Le Président de Rohan acquiesce tout en constatant que l'OTAN a réduit la voilure.
Le Professeur Gohin souhaite revenir à la question du coût du porte-avion.
Ce n'est pas tant la propulsion nucléaire qui serait chère, que le coût global de 3 milliards à la construction qui serait insupportable pour nos finances. Josselin de Rohan fait remarquer que le 2è bâtiment n'était de toute façon pas prévu pour être nucléaire.
Alain Kremer renchérit en pointant que bien évidemment, en raison de l'inquiétude de la population à Toulon face au nucléaire et de l'impossibilité d'accoster, le 2ème porte-avion n'aurait pas pu être nucléaire.
Le Général Maurin insiste sur l'importance d'avoir une capacité de renseignement.
C'est effectivement une nécessité que de savoir et donc d'avoir un régime satellitaire estiment Josselin de Rohan et Jacques Myard. Jacques Myard poursuit en estimant que l'on est face à un problème de coût, mais il faut absolument éviter que la Défense soit la variable d'ajustement dans le budget.
Pour cela, il faut que la BCE consente des avances directes aux Etats en matière d'investissement, ce qui permettrait de relancer la machine économique.
Le Professeur Vesperini fait remarquer que le renflouement de la Grèce, de l'Irlande et du Portugal coûtent près de 40 milliards. C'est donc qu'il faut inverser le raisonnement, et que la Défense ne doit plus être la variable d'ajustement.
Nicolas Sarkozy a fait le choix que le budget de la Défense ne soit pas trop lourdement impacté par le Livre blanc.
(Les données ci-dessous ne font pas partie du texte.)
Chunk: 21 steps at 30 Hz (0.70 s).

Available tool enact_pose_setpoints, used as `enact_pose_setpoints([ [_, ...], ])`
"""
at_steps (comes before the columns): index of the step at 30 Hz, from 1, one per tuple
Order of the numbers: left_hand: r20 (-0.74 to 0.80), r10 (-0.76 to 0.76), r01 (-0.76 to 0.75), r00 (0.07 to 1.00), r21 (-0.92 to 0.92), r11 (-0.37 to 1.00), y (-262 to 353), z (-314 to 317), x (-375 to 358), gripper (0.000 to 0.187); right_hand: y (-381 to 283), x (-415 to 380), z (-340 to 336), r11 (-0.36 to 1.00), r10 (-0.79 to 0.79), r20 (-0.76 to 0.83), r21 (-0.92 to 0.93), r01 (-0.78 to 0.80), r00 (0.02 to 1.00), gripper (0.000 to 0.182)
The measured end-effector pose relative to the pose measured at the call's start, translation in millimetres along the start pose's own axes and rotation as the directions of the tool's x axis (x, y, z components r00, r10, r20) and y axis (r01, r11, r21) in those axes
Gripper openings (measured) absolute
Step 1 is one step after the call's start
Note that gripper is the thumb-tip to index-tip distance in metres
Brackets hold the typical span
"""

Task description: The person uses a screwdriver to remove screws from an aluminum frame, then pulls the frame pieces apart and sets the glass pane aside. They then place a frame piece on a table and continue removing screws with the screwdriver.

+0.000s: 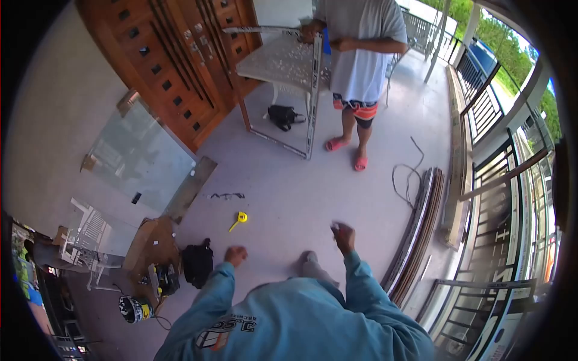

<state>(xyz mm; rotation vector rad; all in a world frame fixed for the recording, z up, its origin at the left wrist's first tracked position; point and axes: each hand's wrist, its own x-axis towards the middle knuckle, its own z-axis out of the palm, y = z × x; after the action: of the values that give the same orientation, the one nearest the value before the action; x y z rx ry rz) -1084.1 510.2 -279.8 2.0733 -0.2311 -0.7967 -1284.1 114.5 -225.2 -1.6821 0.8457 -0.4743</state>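
My left hand (236, 256) hangs low in front of me, smeared by motion, so its fingers are not clear. Nearest to it lies a yellow tape measure (241, 217) on the floor, with a short piece of blade out; the hand is apart from it. Held out ahead on the other side, my right hand (344, 237) is closed around a small dark thing that is too blurred to name. A black bag (197, 265) sits on the floor left of my left hand.
Ahead, another person (361, 66) stands by a littered table (277, 63), hands near an upright frame (313, 99). Long metal profiles (415, 228) and a loose cable (409, 174) lie to the right. Glass panels (141, 150) lean against the left wall; a power tool (165, 280) is below.
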Motion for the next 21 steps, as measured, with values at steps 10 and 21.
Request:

Mais la détérioration de nos finances risque désormais d'impacter lourdement ce budget. On se souvient que la période de Lionel Jospin avait été désastreuse, le risque existe en cas d'alternance en 2012 craint Josselin de Rohan.
Jacques Myard ajoute que pour le Président de la République, une petite Défense équivaut à une petite diplomatie, aussi est-il nécessaire de conserver notre rang.
Alain Kremer remarque que l'armée grecque est surdimensionnée.
Eric Pourcel déplore que l'Europe se soit construite avec la Commission et la Cour de Justice.
Les directives supplantent la loi nationale. Cela aura un impact direct sur les marchés de la Défense:
-en terme de réciprocité : il y aura prochainement une législation européenne sur la classification
-du point de vue des mécanismes : il y aura concurrence entre opérateurs européens et opérateurs tiers, or, l'OMC ne prévoit nullement que les marchés d'armement soient soumis à concurrence.
-la coopération existe (par exemple, l'OCCAR), mais pas le mécanisme fédéral.
Pourquoi une directive alors qu'il y a nécessité de plus d'argent et de plus de coopération?
On constate une naïveté des politiques face à l'idée européenne. Quid d'une Défense européenne?
Josselin de Rohan confirme qu'il n'existe pas de Défense européenne et que pour la plupart de nos partenaires, c'est l'OTAN. Tant qu'il y aura l'OTAN, il n'y aura pas de conception européenne de la Défense.
Jacques Myard conclut qu'il y a une grande naïveté à laisser entrer dans les marchés publics des faux-nez américains.
La Défense est toujours nationale, on ne saurait laisser à d'autres le soin de notre propre défense.